Złożenie wniosku o skontrolowanie przez ZUS zasadności zwolnienia lekarskiego prezydenta Tarnobrzega zapowiada szef klubu radnych PiS w tym mieście Kamil Kalinka. Chodzi o zwolnienie ze wskazaniem "chory powinien leżeć", które Grzegorz Kiełb wykorzystał jako usprawiedliwienie swojej nieobecności na sprawie sądowej.
W tym samym czasie jednak prezydent Kiełb poszedł do przedszkola na pokaz karate, a później przyjmował interesantów w urzędzie miasta. Radny Kalinka nazwał takie zachowanie karygodnym. Z oburzeniem odebrał też wyjaśnienia prezydenta w tej sprawie. Na specjalnie zwołanej konferencji prasowej Grzegorz Kiełb oświadczył, że drugi raz zrobiłby tak samo.

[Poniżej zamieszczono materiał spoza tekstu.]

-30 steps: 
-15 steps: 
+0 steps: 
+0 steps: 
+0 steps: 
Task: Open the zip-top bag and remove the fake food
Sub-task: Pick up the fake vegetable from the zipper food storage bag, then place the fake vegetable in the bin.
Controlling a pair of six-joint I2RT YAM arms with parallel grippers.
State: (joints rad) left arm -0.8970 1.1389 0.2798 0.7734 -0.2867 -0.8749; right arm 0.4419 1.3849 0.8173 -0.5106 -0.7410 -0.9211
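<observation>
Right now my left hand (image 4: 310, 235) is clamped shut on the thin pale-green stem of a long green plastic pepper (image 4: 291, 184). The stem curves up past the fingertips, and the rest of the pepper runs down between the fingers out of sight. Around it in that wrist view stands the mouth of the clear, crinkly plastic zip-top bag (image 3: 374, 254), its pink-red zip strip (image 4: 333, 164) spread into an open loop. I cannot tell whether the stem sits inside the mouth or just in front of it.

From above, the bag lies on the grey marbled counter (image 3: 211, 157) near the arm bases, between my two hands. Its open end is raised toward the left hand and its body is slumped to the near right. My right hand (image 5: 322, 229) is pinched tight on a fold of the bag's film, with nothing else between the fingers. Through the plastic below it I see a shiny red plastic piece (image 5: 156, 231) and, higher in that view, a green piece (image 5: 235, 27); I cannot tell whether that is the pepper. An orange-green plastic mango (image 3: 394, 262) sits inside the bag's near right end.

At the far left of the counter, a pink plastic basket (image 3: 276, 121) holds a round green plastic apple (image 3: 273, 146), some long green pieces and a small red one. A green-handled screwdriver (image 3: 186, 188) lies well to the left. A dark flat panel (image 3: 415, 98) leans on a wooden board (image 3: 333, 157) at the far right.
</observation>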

Przewodniczący tarnobrzeskich struktur PiS podkreślił, że prezydent nie może stawiać się ponad prawem i jako osoba pełniąca najwyższy urząd w mieście powinien świecić przykładem - Jak mają się czuć zwykli mieszkańcy, którzy za niewłaściwe wykorzystanie zwolnienia lekarskiego ponoszą konsekwencje? - pytał Kalinka. Kamil Kalinka zbiera podpisy radnych miejskich pod pismem, które ma trafić do o Zakładu Ubezpieczeń Społecznych w przyszłym tygodniu.